Given data
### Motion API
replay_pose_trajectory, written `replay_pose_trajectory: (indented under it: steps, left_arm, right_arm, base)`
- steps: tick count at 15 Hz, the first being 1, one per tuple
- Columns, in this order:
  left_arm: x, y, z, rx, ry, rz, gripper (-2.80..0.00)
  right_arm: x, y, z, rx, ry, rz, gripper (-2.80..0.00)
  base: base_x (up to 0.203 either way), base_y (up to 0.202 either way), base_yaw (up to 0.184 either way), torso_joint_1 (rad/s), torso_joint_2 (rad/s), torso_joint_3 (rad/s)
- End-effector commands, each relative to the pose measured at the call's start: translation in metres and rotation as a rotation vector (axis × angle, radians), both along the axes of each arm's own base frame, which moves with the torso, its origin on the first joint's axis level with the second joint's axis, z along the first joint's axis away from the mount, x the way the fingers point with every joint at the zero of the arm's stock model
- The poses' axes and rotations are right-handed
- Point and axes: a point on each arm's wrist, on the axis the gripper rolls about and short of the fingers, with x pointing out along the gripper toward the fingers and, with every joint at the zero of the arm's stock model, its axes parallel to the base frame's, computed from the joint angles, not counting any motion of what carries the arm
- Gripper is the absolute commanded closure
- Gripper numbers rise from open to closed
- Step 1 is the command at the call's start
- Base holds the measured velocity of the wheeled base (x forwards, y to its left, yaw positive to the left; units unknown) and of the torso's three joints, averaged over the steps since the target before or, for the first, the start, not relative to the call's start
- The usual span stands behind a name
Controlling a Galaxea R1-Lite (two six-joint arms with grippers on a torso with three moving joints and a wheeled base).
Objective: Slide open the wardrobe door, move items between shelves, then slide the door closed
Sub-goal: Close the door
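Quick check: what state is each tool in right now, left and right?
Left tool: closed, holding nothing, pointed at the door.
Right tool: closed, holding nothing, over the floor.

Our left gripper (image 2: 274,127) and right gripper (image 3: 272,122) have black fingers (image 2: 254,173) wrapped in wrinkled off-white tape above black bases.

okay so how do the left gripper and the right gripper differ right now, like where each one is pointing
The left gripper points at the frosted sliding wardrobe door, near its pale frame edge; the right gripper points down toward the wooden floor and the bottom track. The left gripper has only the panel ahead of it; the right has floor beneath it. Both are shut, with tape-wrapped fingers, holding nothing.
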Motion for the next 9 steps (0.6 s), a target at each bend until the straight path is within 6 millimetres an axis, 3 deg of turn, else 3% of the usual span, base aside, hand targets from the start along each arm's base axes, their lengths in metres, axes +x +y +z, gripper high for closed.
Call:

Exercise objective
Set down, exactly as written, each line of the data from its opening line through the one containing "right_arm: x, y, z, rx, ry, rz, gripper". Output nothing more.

Answer section
### Motion API
replay_pose_trajectory, written `replay_pose_trajectory: (indented under it: steps, left_arm, right_arm, base)`
- steps: tick count at 15 Hz, the first being 1, one per tuple
- Columns, in this order:
  left_arm: x, y, z, rx, ry, rz, gripper (-2.80..0.00)
  right_arm: x, y, z, rx, ry, rz, gripper (-2.80..0.00)

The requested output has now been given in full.